- **Exercise aim**
Please repeat exactly the lines below from the one containing "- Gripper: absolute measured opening" down to the one containing "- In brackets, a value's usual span", both included, and nothing else.

##### The input

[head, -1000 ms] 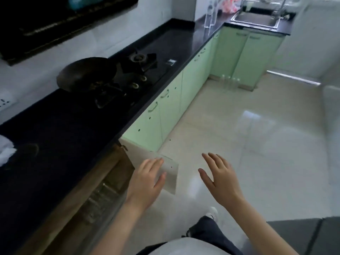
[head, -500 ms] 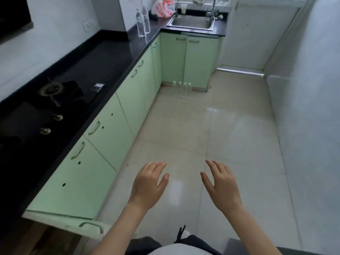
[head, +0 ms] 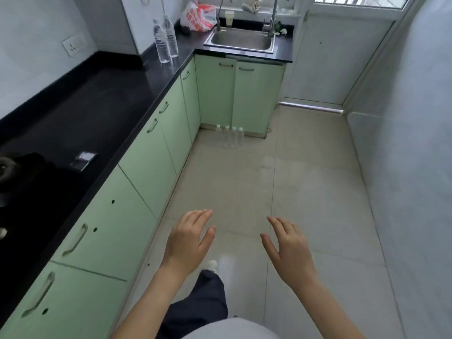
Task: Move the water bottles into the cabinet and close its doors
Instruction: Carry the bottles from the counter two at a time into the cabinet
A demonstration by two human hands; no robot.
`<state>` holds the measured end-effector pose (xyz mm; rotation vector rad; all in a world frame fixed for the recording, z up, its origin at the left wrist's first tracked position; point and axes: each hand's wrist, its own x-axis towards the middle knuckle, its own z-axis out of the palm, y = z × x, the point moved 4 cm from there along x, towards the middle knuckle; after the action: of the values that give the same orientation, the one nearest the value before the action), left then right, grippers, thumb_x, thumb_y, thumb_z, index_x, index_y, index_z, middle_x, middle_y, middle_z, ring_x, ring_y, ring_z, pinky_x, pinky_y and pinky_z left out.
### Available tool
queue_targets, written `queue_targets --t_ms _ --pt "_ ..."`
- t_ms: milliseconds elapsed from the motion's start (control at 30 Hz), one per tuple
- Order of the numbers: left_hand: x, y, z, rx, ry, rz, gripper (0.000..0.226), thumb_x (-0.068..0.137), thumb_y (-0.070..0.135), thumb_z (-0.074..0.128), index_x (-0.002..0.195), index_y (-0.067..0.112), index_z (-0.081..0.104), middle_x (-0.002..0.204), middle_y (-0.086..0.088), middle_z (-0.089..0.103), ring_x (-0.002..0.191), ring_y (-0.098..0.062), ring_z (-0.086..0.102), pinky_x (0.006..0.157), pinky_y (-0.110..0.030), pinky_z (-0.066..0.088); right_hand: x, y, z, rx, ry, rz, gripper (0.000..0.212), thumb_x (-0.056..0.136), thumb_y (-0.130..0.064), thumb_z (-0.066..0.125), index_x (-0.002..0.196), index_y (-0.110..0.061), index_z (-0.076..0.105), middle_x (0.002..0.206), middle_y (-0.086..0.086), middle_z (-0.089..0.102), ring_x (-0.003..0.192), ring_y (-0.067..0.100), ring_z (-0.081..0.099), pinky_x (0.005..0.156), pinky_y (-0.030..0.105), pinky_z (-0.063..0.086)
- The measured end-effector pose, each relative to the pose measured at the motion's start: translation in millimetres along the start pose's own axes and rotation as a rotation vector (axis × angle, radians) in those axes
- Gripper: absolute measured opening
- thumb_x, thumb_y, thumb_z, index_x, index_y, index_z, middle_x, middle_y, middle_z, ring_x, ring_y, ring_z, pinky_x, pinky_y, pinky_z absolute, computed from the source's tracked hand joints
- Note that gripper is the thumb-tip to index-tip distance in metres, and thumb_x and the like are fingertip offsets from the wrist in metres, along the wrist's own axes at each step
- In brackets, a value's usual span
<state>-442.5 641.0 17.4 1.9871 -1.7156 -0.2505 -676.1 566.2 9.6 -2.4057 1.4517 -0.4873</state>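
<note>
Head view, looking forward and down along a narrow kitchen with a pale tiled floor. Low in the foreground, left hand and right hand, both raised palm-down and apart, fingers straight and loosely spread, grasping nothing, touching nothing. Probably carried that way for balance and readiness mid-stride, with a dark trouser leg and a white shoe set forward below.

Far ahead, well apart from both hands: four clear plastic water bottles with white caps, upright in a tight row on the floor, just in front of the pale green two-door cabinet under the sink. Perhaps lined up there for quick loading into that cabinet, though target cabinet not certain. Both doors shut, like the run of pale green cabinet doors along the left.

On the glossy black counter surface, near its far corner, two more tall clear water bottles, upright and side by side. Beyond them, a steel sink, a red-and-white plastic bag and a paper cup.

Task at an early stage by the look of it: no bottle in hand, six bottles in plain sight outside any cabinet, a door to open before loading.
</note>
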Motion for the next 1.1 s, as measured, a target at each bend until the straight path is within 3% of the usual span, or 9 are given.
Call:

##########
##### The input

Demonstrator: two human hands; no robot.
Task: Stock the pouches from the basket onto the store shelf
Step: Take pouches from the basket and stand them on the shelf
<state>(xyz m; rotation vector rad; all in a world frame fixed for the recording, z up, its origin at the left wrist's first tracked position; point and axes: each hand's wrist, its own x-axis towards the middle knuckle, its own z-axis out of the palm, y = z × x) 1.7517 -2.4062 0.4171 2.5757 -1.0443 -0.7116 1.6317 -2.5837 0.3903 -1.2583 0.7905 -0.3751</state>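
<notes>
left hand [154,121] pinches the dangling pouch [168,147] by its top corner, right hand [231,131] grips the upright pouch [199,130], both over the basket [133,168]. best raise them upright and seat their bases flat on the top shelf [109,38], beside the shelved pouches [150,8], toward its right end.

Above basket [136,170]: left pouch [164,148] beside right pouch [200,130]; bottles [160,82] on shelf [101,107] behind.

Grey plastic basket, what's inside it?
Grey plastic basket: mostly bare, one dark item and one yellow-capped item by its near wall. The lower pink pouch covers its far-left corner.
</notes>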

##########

- **Task response**
- Gripper: absolute measured opening
- thumb_x, thumb_y, thumb_z, index_x, index_y, index_z, middle_x, middle_y, middle_z, ring_x, ring_y, ring_z, pinky_x, pinky_y, pinky_z absolute, computed from the source's tracked hand joints
- Note that gripper is the thumb-tip to index-tip distance in metres, and thumb_x and the like are fingertip offsets from the wrist in metres, along the wrist's own axes at each step
- In brackets, a value's usual span

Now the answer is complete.